There may be more questions than answers at this point, but we do know that both being in love and being married are good for your physical and mental health. And psychologists who study love, marriage and relationships have pinpointed a number of factors that contribute to long-lasting romantic love.

Here are six science-backed secrets of couples that keep intense romantic love alive for decades and entire lifetimes. 

Life-long romance IS possible. 

Despite high rates of divorce, infidelity and marital dissatisfaction, it’s not all hopeless — far from it, in fact. A 2012 study of couples who had been married for a decade, published in the journal Social Psychological and Personality Science, found that 40 percent of them said they were “very intensely in love.” The same study found that among couples who were married 30 years or more, 40 percent of women and 35 percent of men said they were very intensely in love.

But don’t be convinced solely by what these couples reported — research in neuroscience has also proven that intense romantic love can last a lifetime.

2011 study published in the journal Social Cognitive and Affective Neurosciencelooked the brain regions activated in individuals in long-term romantic partnerships (who had been married an average of 21 years), and compared them with individuals who had recently fallen in love. The results revealed similar brain activity in both groups, with high activity in the reward and motivation centers of the brain, predominantly in the high-dopamine ventral tegmental area (VTA). The findings suggest that couples can not only love each for long periods of time — they can stay in love with each other.
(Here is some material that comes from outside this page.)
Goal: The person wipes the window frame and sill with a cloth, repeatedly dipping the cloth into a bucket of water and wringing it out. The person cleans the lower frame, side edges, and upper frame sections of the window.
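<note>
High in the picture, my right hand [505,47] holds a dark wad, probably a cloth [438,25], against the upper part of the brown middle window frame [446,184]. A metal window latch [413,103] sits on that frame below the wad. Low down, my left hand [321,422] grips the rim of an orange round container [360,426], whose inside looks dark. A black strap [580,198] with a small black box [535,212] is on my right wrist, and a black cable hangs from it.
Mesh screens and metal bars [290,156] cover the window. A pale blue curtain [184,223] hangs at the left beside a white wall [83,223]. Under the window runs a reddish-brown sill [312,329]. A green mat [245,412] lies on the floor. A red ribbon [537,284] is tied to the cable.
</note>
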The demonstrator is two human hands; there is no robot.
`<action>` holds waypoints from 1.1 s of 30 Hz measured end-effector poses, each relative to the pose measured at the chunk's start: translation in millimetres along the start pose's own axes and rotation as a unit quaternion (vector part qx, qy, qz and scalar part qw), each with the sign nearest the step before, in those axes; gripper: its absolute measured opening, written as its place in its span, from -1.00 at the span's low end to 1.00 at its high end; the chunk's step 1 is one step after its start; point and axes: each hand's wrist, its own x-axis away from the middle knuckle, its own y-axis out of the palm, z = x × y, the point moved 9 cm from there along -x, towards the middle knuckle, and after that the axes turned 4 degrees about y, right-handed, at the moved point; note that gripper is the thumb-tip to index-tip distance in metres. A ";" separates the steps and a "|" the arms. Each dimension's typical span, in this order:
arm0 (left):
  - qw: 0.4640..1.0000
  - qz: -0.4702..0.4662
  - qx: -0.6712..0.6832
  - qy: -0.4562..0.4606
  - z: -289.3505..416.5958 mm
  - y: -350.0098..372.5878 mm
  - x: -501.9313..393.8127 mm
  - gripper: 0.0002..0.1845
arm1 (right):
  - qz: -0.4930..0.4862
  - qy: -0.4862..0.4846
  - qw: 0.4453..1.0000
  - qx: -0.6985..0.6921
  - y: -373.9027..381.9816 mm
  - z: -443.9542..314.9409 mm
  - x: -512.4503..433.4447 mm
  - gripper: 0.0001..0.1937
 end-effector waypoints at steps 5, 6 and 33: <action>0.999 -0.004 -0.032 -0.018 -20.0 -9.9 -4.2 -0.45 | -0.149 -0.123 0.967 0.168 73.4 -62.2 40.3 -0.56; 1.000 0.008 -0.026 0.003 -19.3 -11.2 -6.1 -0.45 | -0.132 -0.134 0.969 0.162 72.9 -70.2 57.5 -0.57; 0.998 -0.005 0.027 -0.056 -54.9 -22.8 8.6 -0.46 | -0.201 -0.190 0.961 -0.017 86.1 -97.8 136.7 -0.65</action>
Sustaining romantic love over the course of many years, then, has a positive function in the brain, which understands and continues to pursue romantic love as a behavior that reaps cognitive rewards, according to positive psychology researcher Adoree Durayappah.

“The key to understanding how to sustain long-term romantic love is to understand it a bit scientifically,” Durayappah wrote in Psychology Today. “Our brains view long-term passionate love as a goal-directed behavior to attain rewards. Rewards can include the reduction of anxiety and stress, feelings of security, a state of calmness, and a union with another.”
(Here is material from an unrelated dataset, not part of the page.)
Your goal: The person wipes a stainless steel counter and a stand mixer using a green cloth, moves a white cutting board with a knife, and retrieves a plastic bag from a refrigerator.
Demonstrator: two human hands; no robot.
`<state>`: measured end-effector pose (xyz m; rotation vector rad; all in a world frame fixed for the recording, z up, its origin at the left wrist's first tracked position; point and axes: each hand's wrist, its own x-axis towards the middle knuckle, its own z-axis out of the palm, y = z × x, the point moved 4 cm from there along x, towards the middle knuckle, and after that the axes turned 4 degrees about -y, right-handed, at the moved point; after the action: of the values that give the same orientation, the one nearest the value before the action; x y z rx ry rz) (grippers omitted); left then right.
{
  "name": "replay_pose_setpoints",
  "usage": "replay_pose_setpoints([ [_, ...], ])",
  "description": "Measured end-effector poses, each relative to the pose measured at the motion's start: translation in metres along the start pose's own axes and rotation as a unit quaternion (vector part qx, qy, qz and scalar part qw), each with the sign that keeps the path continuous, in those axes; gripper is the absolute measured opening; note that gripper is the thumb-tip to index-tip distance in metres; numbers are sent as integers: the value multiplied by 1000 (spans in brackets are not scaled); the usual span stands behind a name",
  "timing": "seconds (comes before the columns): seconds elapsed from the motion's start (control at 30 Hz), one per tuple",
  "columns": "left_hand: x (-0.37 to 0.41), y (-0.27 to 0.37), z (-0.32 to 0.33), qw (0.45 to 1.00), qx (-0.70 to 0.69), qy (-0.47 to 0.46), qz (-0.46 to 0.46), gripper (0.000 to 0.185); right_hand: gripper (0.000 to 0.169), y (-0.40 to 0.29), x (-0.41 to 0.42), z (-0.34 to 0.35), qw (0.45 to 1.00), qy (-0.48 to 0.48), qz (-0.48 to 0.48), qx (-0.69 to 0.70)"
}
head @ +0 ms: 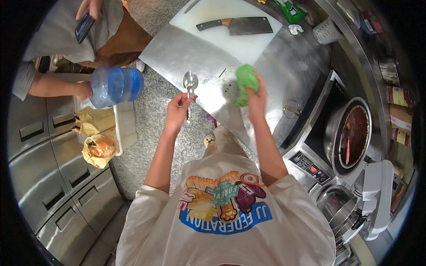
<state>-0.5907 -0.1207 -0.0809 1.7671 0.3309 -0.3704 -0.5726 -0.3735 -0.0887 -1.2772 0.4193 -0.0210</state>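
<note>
My left hand (179, 111) holds a metal spoon (188, 81) by its handle, bowl pointing away from me, by the edge of the stainless steel table (206, 60). A bunched green cloth (247, 81) is in my right hand (258, 99), over the tabletop. Small green and pale food scraps (228, 89) lie just left of the cloth. Farther back, a cleaver (249, 26) with a dark handle rests on a white cutting board (213, 41). Scissors (292, 109) lie on the table to the right of my right hand.
At left, another person's hand (84, 90) grips a blue water jug (116, 87) above a white bin (125, 129) with paper bags. On the right, a pot (332, 139) of dark red contents stands on an induction cooker (309, 166), near a stand mixer (376, 199).
</note>
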Motion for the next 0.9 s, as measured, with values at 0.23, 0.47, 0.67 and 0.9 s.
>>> replay_pose_setpoints([
  [0.23,65,-4,-22,985,120,81,93,20,64,20,-23,-92,878,76,-188,-433],
  [0.47,138,1,-23,946,260,136,134,17,70,38,-24,-12,852,37,-184,-488],
  [0.67,131,33,-11,894,314,197,252,19,69,32,-24,-26,854,-6,-186,-486],
  [0.9,54,2,19,920,268,120,260,27,72,32,-33,-33,827,39,-161,-537],
])
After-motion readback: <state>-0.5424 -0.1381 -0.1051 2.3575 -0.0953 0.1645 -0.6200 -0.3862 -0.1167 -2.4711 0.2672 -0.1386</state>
They maintain a sense of “love blindness.”

When we first fall in love with someone, we tend to worship the ground they walk on and see them as the most attractive, smartest and accomplished person in the room. And while we might eventually take our partner off of this pedestal after months and years of being together, maintaining a sense of “love blindness” is actually critical to long-lasting passionate love.

A University of Geneva review of nearly 500 studies on compatibility couldn’t pinpoint any combination of two personality traits in a relationship that predicted long-term romantic love — except for one. One’s ability to idealize and maintain positive illusions about their partner — seeing them as good-looking, intelligent, funny and caring, or generally as a “catch” — remained happy with each other on nearly all measures over time.
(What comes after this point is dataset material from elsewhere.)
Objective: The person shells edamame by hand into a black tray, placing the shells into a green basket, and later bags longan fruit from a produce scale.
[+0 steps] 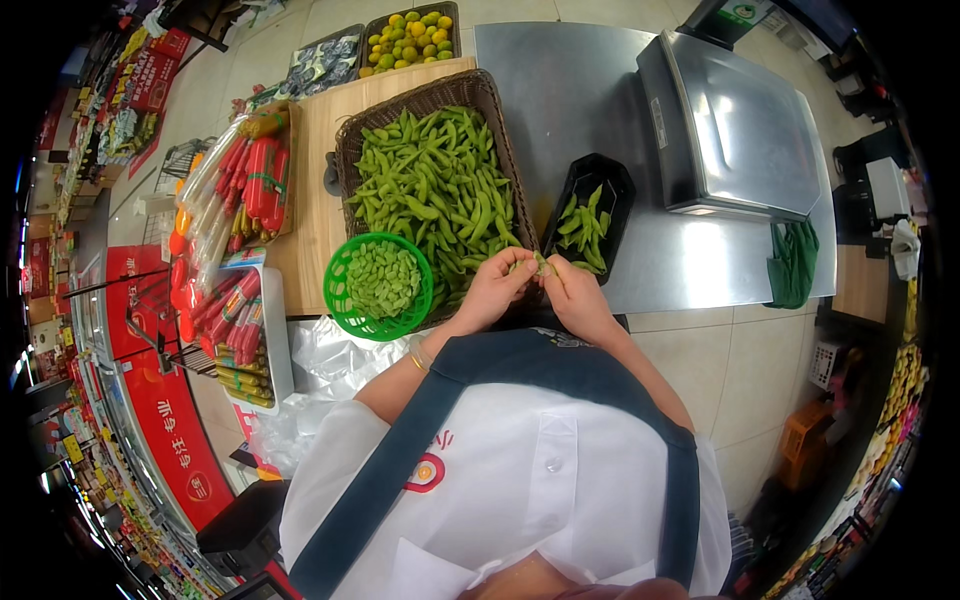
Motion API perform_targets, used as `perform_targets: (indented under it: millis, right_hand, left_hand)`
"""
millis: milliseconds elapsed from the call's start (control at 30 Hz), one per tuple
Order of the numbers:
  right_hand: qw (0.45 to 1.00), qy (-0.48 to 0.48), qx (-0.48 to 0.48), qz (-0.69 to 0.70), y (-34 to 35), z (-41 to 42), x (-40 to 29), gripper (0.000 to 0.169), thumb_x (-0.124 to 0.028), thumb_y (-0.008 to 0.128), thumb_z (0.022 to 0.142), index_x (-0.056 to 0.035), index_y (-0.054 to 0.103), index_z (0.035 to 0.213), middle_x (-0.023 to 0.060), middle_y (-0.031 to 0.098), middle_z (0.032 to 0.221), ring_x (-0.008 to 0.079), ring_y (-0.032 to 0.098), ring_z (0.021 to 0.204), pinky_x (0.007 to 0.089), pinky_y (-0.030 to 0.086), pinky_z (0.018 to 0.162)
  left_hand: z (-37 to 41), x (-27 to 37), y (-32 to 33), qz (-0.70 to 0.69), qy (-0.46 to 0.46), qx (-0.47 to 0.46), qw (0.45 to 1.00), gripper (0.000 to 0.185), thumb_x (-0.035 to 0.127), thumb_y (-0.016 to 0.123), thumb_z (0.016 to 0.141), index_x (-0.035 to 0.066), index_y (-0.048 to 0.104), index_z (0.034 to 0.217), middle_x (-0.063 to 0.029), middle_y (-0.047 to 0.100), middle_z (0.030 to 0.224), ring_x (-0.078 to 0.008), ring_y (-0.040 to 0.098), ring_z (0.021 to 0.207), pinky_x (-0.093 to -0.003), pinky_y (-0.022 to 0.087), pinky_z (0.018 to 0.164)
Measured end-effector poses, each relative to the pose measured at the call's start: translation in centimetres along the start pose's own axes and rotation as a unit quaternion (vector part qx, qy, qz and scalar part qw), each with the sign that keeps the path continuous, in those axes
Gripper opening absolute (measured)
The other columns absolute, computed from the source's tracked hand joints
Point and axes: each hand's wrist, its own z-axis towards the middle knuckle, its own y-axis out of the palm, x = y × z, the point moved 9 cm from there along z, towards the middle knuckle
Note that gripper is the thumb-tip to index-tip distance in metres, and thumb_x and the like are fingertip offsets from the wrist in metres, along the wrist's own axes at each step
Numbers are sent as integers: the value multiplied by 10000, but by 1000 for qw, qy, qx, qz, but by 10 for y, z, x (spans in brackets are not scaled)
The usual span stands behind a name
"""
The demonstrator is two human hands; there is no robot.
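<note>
My left hand (495, 289) and my right hand (576, 296) meet fingertip to fingertip over the near right edge of a brown woven basket (501, 124). Between them they pinch a green soybean pod (541, 264), mostly covered by the fingers. Many whole green pods (427, 184) fill the basket. A round green plastic colander (336, 304) stands at its near left corner and holds a heap of shelled green beans (382, 277). Right of my hands, a black plastic tray (621, 187) contains several pods (589, 225).
A metal-topped machine (742, 127) stands on the steel table (555, 67), with a green cloth (793, 262) at the corner. Left are a wooden board (311, 247), red packaged sausages (262, 176) and a white bin (276, 337). Beyond is a basket of citrus fruit (412, 37). Clear plastic bags (330, 360) lie near left.
</note>
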Motion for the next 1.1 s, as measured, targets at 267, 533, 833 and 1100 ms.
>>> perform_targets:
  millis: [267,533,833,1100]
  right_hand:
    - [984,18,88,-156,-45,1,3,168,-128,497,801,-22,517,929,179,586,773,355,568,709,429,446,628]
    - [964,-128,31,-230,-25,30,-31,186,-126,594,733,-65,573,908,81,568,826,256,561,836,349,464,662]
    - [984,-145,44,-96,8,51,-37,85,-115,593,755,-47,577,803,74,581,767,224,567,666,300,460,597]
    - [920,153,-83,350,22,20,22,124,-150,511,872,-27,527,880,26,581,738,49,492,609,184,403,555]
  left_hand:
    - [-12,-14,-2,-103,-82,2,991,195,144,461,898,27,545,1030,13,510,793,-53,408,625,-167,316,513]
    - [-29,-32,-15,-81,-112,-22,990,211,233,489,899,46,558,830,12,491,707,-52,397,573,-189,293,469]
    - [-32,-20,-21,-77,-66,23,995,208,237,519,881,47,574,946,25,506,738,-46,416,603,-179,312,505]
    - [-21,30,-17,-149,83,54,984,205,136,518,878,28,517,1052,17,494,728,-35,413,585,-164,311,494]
They’re always trying new things together. 

Boredom can be a major obstacle to lasting romantic or companionate love, and successful couples find ways to keep things interesting.

Psychological research has suggested that couples who experience the most intense love are the ones who not only experience a strong physical and emotional attraction to one another, but also who enjoy participating in new or challenging “self-expanding” activities together, Psychology Today reported.

“Novel and arousing activities are, well, arousing, which people can misattribute as attraction to their partner, reigniting that initial spark,” writes Amie Gordan in the Berkeley Science Review.

They avoid neediness by preserving their independence. 

Neediness is the enemy of long-lasting desire (an important component of romantic love), according to psychologist and Mating in Captivity author Esther Perel. In a popular TED Talk, Perel asks, “Why does sexual desire tend to fade over time, even in loving relationships?”

Neediness and caretaking in long-term partnerships — which can easily result from looking to the partnership for safety, security and stability — damper the erotic spark, Perel explains. But if couples can maintain independence and witness each other participating in individual activities at which they’re skilled, they can continue to see their partner in an ever-new light.

“When I see my partner on their own doing thing in which they are enveloped, I look at this person and I momentarily get a shift of perception,” Perel says. “[We] stay open to the mysteries that are standing right next to each other… What is most interesting is that there is no neediness in desire. There is no caretaking in desire.”

So if you’re looking to keep that spark going, give your partner the space to do what they’re good at — and make sure to take the opportunity to observe them in their element, when they are “radiant and confident,” says Perel.

Their passion for life carries over into their relationship. 

Psychologists have found that a strong passion for life can help to sustain passion in a life-long romantic relationship. The 2012 Stony Brook University studyexamining personality qualities that predicted long-term passionate love found that individuals who exhibit excitement for all that life has to offer are more likely to find success in their romantic partnerships.

“People who approach their daily lives with zest and strong emotion seem to carry these intense feelings over to their love life as well,” Susan Krauss Whitbourne, Ph.D., wrote in Psychology Today. “If you want your relationship to have passion, put that emotional energy to work in your hobbies, interests, and even your political activities.”

They see their relationship as a journey together towards self-fulfillment. 

Whereas individuals used to be more likely to look to marriage for safety and security, the societal standard has shifted such that more men and women enter into marriage looking for self-actualization and personal fulfillment. Such a marriage can be more satisfying for both partners, but requires each partner to invest more time and energy into the partnership for it to be successful.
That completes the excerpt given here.